Ela não esperava que o Gabriel, sempre tão gentil e contido, pudesse expressar tal emoção com apenas algumas frases.
Gabriel não viu outra saída. Aproveitando a brecha, despejou tudo o que estava preso em seu peito.
— Eu não sou magnânimo, Isabela. Quando ouvi ele dizer aquelas coisas, senti um ciúme enlouquecedor. Porque ele te conheceu antes de mim, conhece esses seus pequenos hábitos melhor do que eu.
— Mas eu só podia ouvir. Eu também queria saber como cuidar melhor de você, como fazer você nunca mais se lembrar dele.
— Eu disse que não tinha pressa, que não queria te forçar, que podia esperar até o dia em que você realmente esvaziasse o passado. Se um ano não der, espero cinco; se cinco não derem, espero dez.
— Mas se você realmente quer arranjar um pai para o Eloy, tem que respeitar a ordem de chegada.
Ele apertou a mão dela com mais força:
— Não deixe ninguém furar a fila.
O sorriso no rosto de Isabela desapareceu, dando lugar a um certo atordoamento.

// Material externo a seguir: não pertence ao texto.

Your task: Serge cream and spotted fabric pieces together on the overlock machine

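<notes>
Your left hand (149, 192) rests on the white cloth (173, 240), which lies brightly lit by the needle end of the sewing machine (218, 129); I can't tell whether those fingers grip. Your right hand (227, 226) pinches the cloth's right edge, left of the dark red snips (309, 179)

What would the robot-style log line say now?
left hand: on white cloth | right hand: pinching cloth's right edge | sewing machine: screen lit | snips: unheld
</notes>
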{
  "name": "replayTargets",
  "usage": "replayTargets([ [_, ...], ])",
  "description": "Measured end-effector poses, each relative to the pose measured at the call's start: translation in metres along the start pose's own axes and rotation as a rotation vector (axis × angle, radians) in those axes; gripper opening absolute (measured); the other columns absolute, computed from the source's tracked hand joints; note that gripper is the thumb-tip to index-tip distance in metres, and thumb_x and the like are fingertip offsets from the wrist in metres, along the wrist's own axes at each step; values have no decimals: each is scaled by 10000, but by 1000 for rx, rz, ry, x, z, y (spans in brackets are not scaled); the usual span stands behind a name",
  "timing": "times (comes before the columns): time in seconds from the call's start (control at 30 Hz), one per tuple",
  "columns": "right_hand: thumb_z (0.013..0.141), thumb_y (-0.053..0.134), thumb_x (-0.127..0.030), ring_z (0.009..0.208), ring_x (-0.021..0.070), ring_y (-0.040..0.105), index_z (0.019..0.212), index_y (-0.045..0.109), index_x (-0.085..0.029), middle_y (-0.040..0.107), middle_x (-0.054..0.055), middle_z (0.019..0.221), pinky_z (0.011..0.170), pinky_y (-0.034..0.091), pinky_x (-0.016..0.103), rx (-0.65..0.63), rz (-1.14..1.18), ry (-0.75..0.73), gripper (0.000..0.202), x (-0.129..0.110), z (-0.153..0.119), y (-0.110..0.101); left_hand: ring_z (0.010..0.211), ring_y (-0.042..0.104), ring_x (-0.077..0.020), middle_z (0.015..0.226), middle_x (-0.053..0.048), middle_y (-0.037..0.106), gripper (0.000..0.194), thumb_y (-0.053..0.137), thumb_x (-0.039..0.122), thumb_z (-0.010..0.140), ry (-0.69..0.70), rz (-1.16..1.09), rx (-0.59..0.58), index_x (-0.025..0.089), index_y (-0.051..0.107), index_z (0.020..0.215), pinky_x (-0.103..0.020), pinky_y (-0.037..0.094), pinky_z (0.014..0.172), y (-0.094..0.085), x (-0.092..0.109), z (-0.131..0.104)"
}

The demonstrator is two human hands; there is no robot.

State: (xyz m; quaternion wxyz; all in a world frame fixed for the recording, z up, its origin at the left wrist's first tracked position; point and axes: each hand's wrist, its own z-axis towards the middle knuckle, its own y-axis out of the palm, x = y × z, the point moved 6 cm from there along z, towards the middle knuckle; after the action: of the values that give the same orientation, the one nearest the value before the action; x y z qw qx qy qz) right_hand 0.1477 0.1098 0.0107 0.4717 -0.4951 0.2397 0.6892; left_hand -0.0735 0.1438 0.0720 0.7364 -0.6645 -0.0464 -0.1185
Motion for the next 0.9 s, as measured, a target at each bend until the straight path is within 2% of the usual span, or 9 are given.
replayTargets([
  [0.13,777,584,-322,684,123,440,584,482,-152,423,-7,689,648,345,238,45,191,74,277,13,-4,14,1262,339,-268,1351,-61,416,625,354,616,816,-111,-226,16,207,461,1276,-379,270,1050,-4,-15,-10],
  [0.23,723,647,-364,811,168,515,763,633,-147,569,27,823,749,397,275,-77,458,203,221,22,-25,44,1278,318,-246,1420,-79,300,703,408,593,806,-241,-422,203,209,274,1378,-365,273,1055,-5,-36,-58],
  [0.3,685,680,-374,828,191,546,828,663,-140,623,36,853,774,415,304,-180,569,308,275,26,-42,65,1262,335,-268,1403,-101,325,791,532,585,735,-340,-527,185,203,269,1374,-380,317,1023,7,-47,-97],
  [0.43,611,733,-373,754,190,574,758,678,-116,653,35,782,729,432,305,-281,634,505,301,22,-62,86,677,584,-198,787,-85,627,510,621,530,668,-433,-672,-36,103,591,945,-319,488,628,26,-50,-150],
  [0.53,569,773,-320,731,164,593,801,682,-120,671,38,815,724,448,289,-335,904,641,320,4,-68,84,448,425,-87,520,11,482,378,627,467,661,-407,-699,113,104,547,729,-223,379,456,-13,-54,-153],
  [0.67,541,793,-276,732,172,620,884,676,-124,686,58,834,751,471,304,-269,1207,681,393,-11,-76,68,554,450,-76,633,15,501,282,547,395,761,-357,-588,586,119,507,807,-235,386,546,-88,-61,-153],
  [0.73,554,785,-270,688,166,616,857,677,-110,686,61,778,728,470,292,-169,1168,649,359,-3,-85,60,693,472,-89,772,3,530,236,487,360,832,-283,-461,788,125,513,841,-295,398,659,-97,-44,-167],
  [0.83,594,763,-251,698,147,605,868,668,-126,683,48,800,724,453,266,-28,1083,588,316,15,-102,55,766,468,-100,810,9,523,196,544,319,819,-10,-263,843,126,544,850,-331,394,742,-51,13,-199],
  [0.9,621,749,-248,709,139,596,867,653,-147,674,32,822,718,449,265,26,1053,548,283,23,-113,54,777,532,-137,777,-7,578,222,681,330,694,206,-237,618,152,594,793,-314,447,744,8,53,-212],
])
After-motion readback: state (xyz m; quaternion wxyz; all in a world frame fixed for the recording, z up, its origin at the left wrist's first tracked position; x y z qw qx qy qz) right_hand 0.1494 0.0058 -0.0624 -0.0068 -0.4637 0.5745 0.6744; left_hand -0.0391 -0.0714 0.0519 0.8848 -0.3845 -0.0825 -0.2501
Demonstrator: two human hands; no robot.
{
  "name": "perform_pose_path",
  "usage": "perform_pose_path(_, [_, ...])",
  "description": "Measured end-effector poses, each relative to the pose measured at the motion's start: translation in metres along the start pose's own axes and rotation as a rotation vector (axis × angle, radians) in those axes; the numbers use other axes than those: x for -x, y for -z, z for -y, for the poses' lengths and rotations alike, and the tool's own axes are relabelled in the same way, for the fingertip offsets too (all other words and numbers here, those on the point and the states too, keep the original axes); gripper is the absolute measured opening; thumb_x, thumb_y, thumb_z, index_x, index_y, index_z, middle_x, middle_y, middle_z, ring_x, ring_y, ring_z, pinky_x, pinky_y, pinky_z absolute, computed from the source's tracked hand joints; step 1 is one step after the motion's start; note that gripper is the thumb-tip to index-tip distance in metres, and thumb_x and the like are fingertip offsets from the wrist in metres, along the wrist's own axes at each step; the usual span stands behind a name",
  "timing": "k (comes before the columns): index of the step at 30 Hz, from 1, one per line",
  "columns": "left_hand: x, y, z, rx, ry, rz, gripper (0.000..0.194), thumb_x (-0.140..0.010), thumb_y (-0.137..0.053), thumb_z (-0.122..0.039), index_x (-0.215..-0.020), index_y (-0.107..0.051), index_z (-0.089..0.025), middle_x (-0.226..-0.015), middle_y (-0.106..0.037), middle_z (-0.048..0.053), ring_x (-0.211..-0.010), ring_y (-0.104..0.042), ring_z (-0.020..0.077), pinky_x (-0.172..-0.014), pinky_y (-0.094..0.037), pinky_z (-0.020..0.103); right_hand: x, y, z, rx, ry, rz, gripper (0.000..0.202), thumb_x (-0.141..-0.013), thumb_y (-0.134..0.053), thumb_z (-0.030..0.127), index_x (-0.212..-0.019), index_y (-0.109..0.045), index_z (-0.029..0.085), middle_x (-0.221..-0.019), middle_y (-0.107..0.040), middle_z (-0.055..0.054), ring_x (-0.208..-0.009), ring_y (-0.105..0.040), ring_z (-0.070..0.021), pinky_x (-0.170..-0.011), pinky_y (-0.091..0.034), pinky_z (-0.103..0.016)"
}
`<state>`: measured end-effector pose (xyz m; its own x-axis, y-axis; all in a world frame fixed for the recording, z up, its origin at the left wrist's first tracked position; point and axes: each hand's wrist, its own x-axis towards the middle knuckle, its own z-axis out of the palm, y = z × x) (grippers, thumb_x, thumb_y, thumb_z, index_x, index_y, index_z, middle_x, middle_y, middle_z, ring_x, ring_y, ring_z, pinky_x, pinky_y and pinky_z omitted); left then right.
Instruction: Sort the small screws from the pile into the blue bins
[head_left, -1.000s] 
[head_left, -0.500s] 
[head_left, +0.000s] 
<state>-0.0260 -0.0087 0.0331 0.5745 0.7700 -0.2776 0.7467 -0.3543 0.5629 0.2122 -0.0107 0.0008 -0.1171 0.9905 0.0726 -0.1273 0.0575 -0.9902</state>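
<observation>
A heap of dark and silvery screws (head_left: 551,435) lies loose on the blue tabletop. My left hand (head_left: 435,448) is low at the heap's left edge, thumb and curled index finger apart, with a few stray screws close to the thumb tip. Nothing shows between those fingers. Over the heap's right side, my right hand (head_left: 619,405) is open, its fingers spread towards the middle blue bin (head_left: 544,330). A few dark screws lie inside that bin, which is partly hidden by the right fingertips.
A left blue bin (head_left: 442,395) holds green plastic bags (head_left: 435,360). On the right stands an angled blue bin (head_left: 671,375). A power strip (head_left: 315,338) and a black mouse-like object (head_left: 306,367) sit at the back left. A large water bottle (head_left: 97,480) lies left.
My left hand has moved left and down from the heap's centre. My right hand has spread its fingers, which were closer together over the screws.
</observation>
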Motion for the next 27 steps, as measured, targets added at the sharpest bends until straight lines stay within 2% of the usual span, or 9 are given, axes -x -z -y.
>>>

Ela achou que tinha sido bem má.
Naquele instante, ela nem sabia dizer se ter mencionado o piloto foi para forçar o Gabriel ou para forçar a si mesma.
Para que ambos parassem de se fingir de bobos e aceitassem um sentimento novo, sem sombras.
— Tá bom, foi brincadeira.
Ela deixou que ele segurasse sua mão:
— Não vou ver capitão nenhum, nem professor, nem funcionário público.
— Verdade? — confirmou Gabriel.
— Verdade. — Isabela assentiu. — Só o Eloy já me dá trabalho suficiente.
Gabriel olhou fixamente para ela. Depois de um tempo, soltou a mão devagar e soltou um longo suspiro.
— Desculpe. — Ele massageou as têmporas. — Perdi a postura agora há pouco.
— Tudo bem, foi novidade. Nunca tinha visto esse lado dominador do Dr. Gabriel.